He could just as easily say "a good tune and a bit of a hip wag" because in this exuberant production of Optimism, the unremitting disaster of the plot is always tempered by irrepressible song and dance.
Voltaire was writing against a tide of Enlightenment optimism, which held that despite natural and man-made catastrophe this was "the best of all possible worlds".
His picaresque novel Candide throws the cheerily naive hero into ever more horrific situations and philosophical challenges until he achieves a faintly hopeful realism.
Tom Wright, author of the play named after Candide's subtitle, was brought up in an Australia with a similar kind of "lucky country" rhetoric - but which is now at the sharp end of climate change, in a global mood of financial gloom, and ready for a bit of Voltairean deflation.
The Melbourne Malthouse Theatre show, which comes to the Edinburgh International Festival from August 15 to 17, might be a bit of a shock: it translates Voltaire's dry, eloquent wit into a two-act play mixing the utterly surreal, the intensely boring, spots of lewd stand-up comedy and perversely uplifting pop song and dance.

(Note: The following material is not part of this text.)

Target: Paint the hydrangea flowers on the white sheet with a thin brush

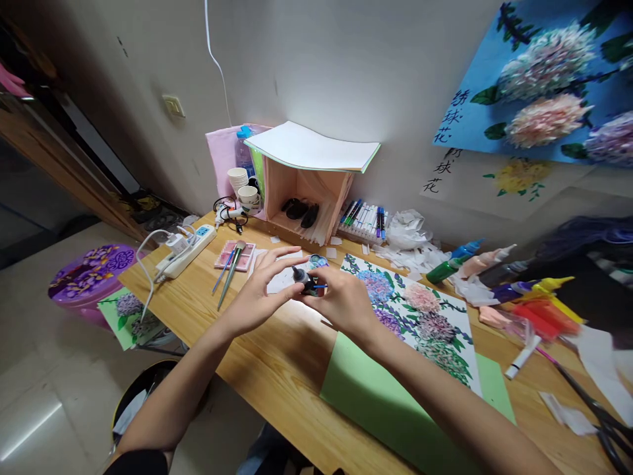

Wright condenses Candide into 19 scenes, complete with plenty of original text: as Candide crosses the world in search of his childhood love, Cunegonde, characters are raped, murdered, disembowelled, robbed, tortured and mutilated.
It's a nice coincidence that Voltaire's fictional Westphalia sounds a bit like Australia, and the well-known stand-up comedian Frank Woodley makes a refreshingly physical Candide, leavening his lines with partly-improvised comedy in front of curtain.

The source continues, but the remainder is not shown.